In 1972, Wyche was elected as a chairman of the Louisiana delegation to the Democratic National Convention, which met in Miami Beach, Florida, and nominated the McGovern-Shriver ticket. Newly elected Governor Edwin Edwards (D) attended the convention. After he refused to back party nominee George McGovern, Edwards was snubbed by the Louisiana delegation. Leon Irwin, III (1936-2006), a former Democratic National Committeeman from New Orleans, attributed the snub to Wyche, and said that he was one who "knows a great deal about politics but has very bad manners." Edwards was unhappy with the McGovern nomination; he predicted that incumbent President Richard M. Nixon [a Republican] would win the electoral vote of Louisiana. In keeping with the increasing shift of white Democrats to Republican candidates, Nixon carried much of the South in 1972.

In 1978, Wyche was a dinner guest of U.S. President Jimmy Carter at Blair House in Washington, D.C.

In 1986, Wyche was elected mayor; he defeated the Republican candidate, William Ellis Buckner (born c. 1929), 1,891 votes (55.4 percent) to 1,525 (44.6 percent). Two other African-American candidates were eliminated in the nonpartisan blanket primary: incumbent Democratic Mayor Leander A. "Doc" Anthony, who finished in a strong third-place showing; and Adell Williams, Tallulah's first African-American mayor, elected in 1974.

In the 1986 election Republican candidates won two of the five city council seats. One, Charles Michael Finlayson (born c. 1956), has been repeatedly re-elected to the District 1 seat, later becoming mayor himself and succeeded by the first black female elected, Yvonne Lewis.
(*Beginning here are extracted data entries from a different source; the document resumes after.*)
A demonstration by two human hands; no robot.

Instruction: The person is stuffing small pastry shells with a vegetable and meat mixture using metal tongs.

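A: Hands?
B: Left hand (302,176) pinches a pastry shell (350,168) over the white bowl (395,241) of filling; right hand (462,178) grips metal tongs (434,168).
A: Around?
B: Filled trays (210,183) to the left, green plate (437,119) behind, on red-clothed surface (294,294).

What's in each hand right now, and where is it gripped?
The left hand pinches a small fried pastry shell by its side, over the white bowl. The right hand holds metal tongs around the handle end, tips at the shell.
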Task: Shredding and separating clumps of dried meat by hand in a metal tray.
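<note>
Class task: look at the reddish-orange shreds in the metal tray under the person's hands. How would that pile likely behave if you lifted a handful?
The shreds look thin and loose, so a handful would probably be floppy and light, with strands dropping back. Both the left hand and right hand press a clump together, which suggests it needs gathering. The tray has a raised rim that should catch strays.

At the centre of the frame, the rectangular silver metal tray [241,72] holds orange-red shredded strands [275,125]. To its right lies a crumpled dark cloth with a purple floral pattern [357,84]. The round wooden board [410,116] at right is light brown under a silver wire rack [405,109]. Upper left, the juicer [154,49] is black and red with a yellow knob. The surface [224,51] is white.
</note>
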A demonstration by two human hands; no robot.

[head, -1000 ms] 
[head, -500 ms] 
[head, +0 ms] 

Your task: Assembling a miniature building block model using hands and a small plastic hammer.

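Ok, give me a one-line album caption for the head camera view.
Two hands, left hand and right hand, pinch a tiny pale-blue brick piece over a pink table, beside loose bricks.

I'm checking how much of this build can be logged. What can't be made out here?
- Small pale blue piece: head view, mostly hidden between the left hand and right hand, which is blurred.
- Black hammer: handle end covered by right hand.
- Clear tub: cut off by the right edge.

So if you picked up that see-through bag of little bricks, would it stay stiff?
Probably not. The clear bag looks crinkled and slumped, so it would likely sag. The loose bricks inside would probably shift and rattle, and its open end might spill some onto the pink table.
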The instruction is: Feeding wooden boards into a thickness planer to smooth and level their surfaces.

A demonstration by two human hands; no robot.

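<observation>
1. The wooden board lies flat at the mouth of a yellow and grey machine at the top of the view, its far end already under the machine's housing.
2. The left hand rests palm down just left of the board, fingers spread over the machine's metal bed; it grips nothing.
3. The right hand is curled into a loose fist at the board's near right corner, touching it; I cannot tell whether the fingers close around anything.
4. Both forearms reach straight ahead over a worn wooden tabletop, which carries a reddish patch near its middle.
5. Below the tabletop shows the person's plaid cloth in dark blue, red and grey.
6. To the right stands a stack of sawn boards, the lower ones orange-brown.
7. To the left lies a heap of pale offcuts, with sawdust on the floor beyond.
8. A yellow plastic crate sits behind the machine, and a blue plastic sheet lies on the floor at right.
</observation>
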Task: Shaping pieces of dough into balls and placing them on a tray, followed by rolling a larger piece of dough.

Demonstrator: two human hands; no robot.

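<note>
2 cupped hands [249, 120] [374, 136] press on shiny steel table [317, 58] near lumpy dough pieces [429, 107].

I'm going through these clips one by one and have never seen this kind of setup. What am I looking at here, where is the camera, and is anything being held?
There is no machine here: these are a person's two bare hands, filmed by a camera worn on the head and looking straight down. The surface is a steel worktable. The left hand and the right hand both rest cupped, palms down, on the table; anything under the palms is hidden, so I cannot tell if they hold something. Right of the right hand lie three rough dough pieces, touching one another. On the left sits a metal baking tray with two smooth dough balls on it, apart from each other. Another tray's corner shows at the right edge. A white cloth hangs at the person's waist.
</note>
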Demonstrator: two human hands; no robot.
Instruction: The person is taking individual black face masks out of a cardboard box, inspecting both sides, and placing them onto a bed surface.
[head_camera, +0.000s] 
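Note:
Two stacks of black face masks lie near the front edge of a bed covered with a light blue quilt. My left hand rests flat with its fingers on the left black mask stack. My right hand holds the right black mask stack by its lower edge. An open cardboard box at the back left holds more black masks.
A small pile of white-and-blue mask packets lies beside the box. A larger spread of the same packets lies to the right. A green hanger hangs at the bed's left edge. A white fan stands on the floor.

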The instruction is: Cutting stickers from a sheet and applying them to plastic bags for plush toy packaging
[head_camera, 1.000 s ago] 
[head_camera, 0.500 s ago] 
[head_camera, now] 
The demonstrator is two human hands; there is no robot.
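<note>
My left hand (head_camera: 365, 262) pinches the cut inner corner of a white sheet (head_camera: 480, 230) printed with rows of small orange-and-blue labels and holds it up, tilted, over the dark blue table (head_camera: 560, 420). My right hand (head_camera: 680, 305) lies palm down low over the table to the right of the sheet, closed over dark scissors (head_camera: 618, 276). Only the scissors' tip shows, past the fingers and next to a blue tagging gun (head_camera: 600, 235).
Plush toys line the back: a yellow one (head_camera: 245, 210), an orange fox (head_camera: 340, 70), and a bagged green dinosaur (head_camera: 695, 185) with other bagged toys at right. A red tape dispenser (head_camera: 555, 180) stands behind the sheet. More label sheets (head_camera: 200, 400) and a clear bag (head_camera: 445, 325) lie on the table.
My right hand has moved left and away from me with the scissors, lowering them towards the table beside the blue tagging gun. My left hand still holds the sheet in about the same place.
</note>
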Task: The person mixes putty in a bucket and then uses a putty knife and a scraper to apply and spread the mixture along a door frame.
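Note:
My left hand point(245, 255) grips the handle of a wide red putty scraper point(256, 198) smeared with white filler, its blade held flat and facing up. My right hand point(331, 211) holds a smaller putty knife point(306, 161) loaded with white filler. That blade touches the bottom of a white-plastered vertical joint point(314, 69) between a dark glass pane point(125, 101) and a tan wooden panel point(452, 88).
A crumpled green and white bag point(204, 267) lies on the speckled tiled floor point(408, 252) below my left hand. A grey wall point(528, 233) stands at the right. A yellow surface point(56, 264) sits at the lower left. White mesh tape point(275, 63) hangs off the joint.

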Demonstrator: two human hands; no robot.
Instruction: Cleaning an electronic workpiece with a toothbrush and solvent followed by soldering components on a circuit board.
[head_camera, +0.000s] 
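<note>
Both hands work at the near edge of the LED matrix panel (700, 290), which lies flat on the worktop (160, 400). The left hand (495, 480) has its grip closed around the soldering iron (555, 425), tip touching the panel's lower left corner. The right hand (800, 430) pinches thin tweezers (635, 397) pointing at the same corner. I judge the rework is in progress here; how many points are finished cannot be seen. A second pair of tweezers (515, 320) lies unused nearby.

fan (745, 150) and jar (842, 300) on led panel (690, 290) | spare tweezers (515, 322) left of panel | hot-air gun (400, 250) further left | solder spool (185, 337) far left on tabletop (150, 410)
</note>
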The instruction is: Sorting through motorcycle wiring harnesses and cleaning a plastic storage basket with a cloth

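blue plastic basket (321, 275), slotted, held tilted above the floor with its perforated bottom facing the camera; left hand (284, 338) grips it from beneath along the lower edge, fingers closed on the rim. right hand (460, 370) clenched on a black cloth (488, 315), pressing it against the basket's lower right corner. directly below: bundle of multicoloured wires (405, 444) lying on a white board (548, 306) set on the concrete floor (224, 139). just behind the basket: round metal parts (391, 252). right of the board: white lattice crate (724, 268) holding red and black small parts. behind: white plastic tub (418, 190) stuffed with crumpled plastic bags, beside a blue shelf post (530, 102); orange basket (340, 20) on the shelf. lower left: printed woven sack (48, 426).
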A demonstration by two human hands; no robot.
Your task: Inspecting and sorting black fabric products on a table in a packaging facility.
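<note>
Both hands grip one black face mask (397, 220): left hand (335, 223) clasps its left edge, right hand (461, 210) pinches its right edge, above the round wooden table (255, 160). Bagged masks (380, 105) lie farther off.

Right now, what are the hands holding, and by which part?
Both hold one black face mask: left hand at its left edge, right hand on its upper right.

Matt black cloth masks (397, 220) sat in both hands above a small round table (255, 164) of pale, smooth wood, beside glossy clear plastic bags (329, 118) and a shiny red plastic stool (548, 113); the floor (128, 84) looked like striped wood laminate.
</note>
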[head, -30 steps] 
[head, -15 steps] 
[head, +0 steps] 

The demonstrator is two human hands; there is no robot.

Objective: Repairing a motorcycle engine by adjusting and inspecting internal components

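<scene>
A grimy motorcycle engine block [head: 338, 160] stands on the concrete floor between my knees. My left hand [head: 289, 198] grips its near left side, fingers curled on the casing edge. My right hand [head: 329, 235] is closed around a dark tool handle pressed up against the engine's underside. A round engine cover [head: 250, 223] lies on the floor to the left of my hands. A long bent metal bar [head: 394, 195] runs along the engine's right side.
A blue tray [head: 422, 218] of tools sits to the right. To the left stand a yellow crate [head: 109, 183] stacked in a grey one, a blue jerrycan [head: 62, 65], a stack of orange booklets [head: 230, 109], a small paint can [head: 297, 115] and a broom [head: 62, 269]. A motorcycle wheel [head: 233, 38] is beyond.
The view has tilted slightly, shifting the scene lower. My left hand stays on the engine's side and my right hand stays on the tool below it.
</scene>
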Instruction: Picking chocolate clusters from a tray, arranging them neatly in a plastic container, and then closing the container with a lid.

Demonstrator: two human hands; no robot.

Wyche was defeated for a second term as mayor in the primary election held on April 7, 1990, by Donald E. Walker, who finished with 54.4 percent of the ballots cast. Other candidates were former mayor Adell Williams, and Republican Donna Cummins, who polled 3.9 percent of the vote.

==Personal life and death==

Wyche was the chairman of the board of the Madison Parish Hospital and president of Delta Community Action Agency. He organized Tallulah's first troop of the Boy Scouts of America. He was an associate in the construction of three apartment complexes, one of which bears his name. Wyche was a member of the Masonic lodge, the Benevolent and Protective Order of Elks, and the deacon board of the Greater Mt. Olive Baptist Church at 316 North Walnut Street in Tallulah.

Wyche and his wife, the former Myrtle Washington, had two children, Elois Wyche Saucer, of Decatur, Georgia, a retired funeral director, and Dr. Ronald Charles Wyche, currently living in Tallulah. Zelma C. Wyche died on September 24, 1999, and was known as "Mr. Civil Rights of Louisiana." He is interred at Oakwood Cemetery in Tallulah.

Fish Street in Tallulah was renamed for the civil rights icon.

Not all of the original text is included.